Whatever Happened to Quality Management?

April 2, 2009

A strange new convention has emerged during the last few years and the DeliveryDemon doesn’t think much of it.

It can be seen in many customer-facing organisation and it goes something like this:

  • Something goes wrong and a customer complains
  • The organisation investigates the complaint and gets back to the customer with an explanation of why it will never happen again. The customer gets a refund and possibly a gift ‘as a thank you for bringing the matter to the organisation’s attention’.
  • The same thing happens again and again with different customers. When the complaint level reaches a critical mass, the organisation does one of two things. The better organisations do some root cause analysis and make changes to get rid of the problem. Other organisations – and the number of these is increasing – stop responding to complaints, in particular those from customers who have been affected several times.

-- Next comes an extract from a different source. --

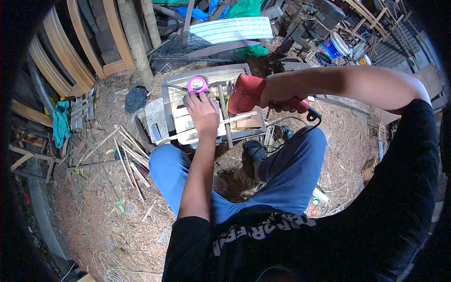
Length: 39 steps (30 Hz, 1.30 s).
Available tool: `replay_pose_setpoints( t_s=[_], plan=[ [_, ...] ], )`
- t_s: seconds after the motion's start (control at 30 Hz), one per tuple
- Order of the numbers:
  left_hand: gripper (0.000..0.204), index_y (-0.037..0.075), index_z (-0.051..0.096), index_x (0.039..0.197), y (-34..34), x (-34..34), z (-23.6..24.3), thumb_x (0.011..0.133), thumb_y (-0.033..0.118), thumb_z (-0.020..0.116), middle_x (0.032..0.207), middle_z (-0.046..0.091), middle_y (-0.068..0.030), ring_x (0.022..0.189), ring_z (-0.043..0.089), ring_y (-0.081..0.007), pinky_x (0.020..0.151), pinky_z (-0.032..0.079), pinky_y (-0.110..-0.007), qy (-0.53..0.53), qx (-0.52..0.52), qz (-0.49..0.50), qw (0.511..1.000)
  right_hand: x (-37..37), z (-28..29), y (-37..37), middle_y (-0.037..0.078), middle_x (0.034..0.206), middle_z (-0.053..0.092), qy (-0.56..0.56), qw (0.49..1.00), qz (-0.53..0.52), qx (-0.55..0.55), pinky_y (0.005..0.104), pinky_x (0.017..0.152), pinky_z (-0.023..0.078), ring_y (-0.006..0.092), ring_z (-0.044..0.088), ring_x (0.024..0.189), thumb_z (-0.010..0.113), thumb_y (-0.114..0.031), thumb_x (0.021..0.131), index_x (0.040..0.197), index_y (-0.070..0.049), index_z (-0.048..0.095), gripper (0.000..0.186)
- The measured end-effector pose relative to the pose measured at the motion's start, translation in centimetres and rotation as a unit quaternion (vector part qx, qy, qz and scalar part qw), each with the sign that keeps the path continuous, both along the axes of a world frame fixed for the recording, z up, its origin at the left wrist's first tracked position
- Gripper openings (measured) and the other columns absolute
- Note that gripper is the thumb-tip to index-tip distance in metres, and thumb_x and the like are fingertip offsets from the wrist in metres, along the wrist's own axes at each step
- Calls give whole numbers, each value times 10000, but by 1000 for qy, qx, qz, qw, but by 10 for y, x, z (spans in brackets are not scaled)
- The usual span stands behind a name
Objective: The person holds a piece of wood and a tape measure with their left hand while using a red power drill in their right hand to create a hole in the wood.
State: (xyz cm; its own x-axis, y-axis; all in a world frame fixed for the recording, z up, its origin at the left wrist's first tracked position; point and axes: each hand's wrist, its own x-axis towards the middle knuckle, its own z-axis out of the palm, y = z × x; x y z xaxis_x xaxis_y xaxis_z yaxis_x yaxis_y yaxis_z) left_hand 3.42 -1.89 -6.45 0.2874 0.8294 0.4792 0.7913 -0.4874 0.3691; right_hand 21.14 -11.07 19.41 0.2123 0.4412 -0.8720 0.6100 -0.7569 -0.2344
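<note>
My right hand is wrapped round the handle of a red corded power tool, shaped like a drill. Its broad body hangs over the right part of a low wooden work stand; its working end is hard to make out. A thin pale wooden strip crosses the stand just below the tool. My left hand lies on the stand with its fingers stretched forward. Those fingertips touch a dark piece beside a pink tape measure. Under the hand are pale boards.
Loose wooden strips lie on the shaving-strewn floor to the left. A black cord runs from the tool past my right knee. Wooden frames lean at the far left. A white bucket stands amid clutter at the far right.
</note>
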Motion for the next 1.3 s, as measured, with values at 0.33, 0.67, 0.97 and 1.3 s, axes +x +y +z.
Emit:
replay_pose_setpoints(
  t_s=[0.33, 0.67, 0.97, 1.3],
  plan=[
    [411, 9, 505, 1272, 1, -1, -2, 947, 225, 635, 1408, 458, -279, 1385, 393, -466, 1189, 297, -584, -6, -8, -4, 1000, -7, 5, -2, 45, 643, 583, 19, 999, 16, 25, 352, 409, 422, 161, 524, 467, 687, -205, 881, 786, -66, 610, 185],
    [419, 3, 510, 1267, 1, 0, 1, 941, 238, 629, 1420, 460, -277, 1385, 401, -454, 1199, 289, -569, 5, -10, -5, 1000, -10, 9, 2, 34, 638, 564, -7, 1000, 15, -8, 348, 400, 435, 151, 533, 471, 701, -232, 886, 818, -66, 615, 199],
    [398, 2, 515, 1262, 4, 2, -2, 958, 237, 620, 1408, 466, -276, 1377, 403, -457, 1195, 287, -578, 5, -7, -8, 1000, -13, 25, 1, 33, 629, 565, 73, 997, 8, 19, 330, 386, 413, 142, 522, 449, 716, -197, 864, 826, -53, 638, 168],
    [400, 22, 527, 1274, 2, 1, 2, 954, 250, 604, 1449, 470, -277, 1424, 382, -456, 1221, 257, -587, 11, -19, 6, 1000, -12, 8, -2, 38, 603, 556, 11, 1000, 12, 26, 346, 386, 421, 156, 531, 447, 727, -186, 856, 799, -38, 632, 185]
  ],
)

Two things are happening here.

  • The organisation is not bothering to carry out pre-emptive quality management processes
  • The organisation is assuming that it’s down to the customers to carry out quality checks.

It might be the bread from the supermarket not being properly cooked, or the bag of parsley containing fragments held together with numerous rubber bands. It might be the electricity supply which keeps cutting out because movement of nearby tree branches causes equipment to cut out. It might be diminishing pressure in the water supply caused by a type of pressure valve known to malfunction regularly. It might be the emailed or website link which doesn’t work. It might be the peak hour commuter train delays regularly caused by running freight on the same line. It might be the hospital which sends a letter cancelling a Choose and Book appointment and replacing it with an appointment for an unspecified procedure. Most people have a fund of similar examples.

There is something seriously wrong with this widespread custom of organisations delivering poor quality for as long as they can get away with it.